[Aim of the exercise]
Take the entries below and reproduce exactly the portion that begins at the line containing "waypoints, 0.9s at" and ends at the line containing "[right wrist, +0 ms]", keeping both ends, dropping pictures, and adding nothing else.

[Entries taken from a collection]
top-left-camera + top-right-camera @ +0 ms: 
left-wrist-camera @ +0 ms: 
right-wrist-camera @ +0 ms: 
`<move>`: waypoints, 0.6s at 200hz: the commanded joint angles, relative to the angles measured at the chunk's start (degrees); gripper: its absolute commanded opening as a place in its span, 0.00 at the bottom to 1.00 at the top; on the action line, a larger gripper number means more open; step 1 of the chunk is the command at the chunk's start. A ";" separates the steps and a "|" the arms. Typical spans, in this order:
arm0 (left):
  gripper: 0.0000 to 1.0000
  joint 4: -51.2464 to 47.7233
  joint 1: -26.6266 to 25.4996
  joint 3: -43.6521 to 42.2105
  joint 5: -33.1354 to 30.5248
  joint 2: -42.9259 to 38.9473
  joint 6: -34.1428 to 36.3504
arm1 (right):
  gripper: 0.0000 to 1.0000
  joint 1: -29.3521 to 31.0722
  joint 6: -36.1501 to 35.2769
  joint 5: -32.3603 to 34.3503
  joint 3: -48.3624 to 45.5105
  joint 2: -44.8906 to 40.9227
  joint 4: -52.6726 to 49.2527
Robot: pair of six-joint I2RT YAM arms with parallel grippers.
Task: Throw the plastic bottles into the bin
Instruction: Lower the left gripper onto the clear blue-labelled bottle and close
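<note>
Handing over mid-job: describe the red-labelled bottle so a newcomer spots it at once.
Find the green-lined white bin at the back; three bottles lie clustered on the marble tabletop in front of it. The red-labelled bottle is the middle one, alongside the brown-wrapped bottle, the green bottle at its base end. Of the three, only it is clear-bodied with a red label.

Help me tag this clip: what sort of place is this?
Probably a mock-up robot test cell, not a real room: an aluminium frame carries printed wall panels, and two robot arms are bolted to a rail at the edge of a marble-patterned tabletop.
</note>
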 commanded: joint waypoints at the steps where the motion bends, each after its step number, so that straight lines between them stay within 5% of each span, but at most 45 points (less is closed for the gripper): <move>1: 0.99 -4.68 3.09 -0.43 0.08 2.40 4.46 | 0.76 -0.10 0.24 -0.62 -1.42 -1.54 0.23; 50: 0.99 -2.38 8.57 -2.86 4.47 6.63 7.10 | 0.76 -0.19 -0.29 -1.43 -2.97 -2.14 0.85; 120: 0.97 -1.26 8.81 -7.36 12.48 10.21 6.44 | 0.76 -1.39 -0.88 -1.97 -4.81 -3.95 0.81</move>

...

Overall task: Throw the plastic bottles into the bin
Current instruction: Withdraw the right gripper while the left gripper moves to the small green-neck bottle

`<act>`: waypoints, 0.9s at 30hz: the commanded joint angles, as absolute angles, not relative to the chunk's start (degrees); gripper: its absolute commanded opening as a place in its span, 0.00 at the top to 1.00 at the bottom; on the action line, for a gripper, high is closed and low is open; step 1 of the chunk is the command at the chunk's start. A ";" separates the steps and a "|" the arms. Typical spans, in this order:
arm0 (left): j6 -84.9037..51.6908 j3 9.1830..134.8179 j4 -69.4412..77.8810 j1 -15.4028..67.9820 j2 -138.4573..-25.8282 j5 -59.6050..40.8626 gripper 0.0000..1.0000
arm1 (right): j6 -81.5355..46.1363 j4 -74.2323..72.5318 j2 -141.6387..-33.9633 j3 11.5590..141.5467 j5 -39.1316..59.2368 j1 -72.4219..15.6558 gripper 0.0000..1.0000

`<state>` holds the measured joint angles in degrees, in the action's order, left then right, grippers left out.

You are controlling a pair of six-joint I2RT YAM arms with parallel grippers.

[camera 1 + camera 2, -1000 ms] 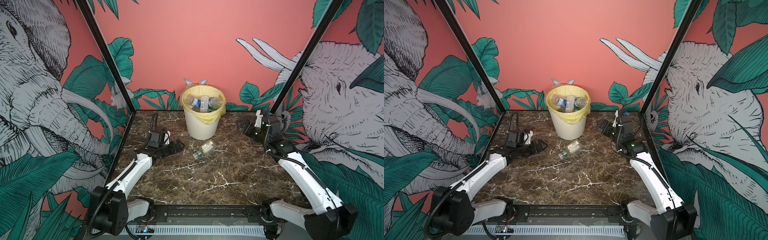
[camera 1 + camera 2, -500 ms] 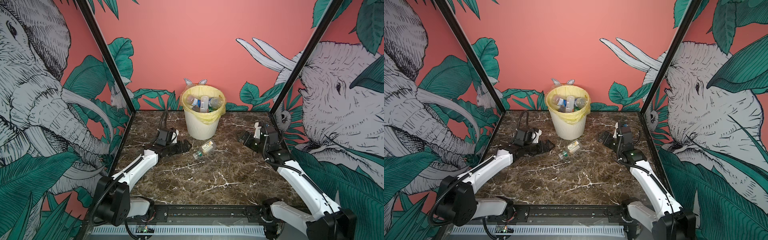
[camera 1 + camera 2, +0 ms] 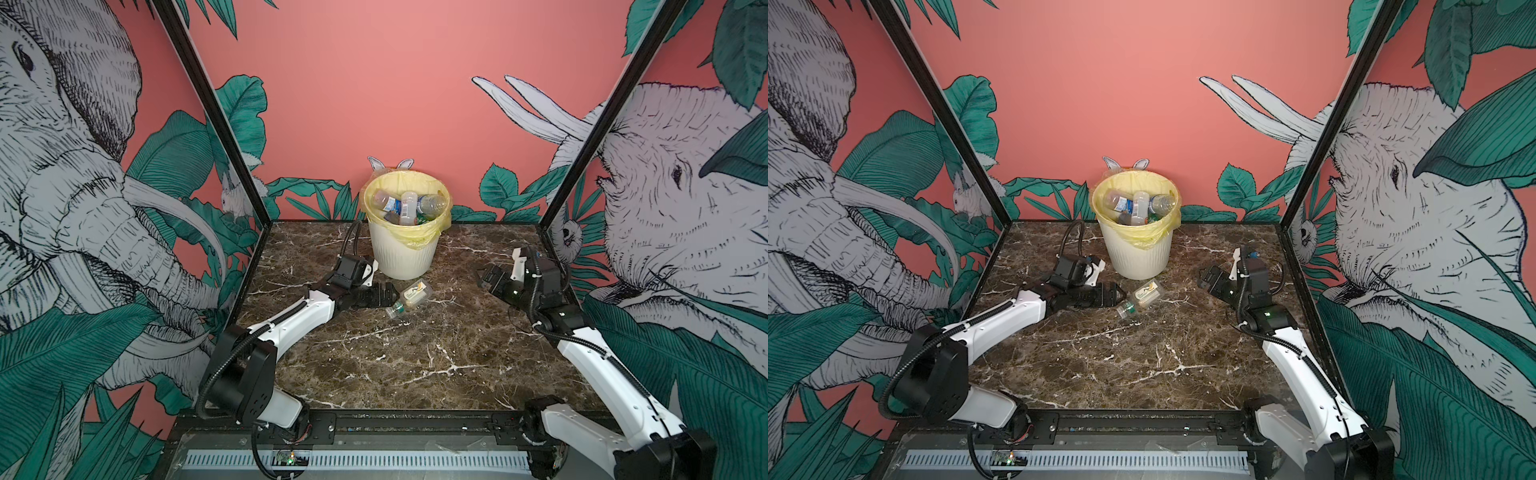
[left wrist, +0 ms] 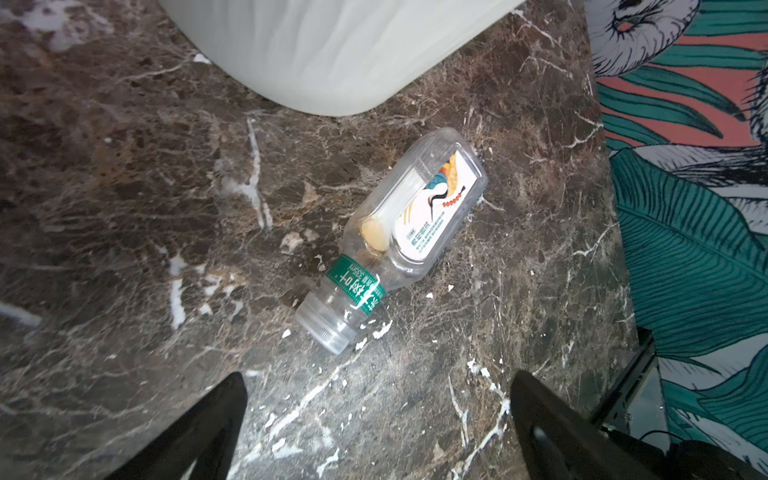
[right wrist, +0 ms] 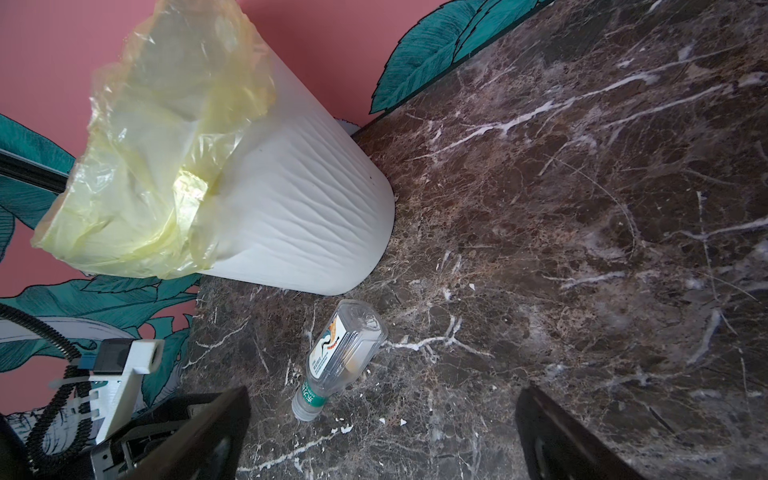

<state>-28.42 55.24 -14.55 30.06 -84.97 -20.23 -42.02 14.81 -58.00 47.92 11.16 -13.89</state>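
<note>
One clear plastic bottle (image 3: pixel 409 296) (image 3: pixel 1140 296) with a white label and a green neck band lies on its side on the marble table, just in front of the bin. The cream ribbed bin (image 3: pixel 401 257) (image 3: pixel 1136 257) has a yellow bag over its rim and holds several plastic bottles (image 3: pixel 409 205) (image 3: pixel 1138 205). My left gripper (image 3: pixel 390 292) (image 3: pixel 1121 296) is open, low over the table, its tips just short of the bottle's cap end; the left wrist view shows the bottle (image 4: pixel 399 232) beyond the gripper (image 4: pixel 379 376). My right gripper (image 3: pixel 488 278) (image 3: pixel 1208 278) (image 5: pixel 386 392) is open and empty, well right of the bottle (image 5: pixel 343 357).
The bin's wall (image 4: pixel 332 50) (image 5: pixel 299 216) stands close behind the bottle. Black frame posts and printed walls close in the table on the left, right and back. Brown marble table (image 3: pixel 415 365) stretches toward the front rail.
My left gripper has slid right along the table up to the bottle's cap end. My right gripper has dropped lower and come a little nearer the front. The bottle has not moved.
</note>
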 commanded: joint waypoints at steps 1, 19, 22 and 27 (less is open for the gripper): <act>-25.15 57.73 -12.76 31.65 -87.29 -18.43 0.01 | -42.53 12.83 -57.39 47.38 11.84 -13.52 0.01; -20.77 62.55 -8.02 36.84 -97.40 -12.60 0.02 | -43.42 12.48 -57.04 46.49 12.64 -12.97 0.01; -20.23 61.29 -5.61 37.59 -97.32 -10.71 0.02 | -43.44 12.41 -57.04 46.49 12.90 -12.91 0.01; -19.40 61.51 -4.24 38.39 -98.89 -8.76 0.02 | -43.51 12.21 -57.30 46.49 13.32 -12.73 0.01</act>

[Exercise answer]
`<act>`: waypoints, 0.9s at 30hz: the commanded joint angles, as absolute angles, not relative to the chunk's start (degrees); gripper: its absolute commanded opening as a place in its span, 0.00 at the top to 1.00 at the bottom; on the action line, for a gripper, high is closed and low is open; step 1 of the chunk is the command at the chunk's start. A ";" separates the steps and a "|" the arms. Typical spans, in this order:
arm0 (left): j6 -84.9037..51.6908 j3 9.1830..134.8179 j4 -69.4412..77.8810 j1 -15.4028..67.9820 j2 -138.4573..-25.8282 j5 -59.6050..40.8626 gripper 0.0000..1.0000
arm1 (right): j6 -81.5355..46.1363 j4 -74.2323..72.5318 j2 -141.6387..-33.9633 j3 11.5590..141.5467 j5 -39.1316..59.2368 j1 -72.4219..15.6558 gripper 0.0000..1.0000

`<state>` holds the measured joint angles in degrees, in the action's order, left then right, grippers left out.

You are controlling a pair of six-joint I2RT YAM arms with parallel grippers.

[camera 1 + camera 2, -1000 ms] 
[camera 1 + camera 2, -500 ms] 
[camera 1 + camera 2, +0 ms] 
[left wrist, +0 ms] 
[right wrist, +0 ms] 

What was produced is the complete output.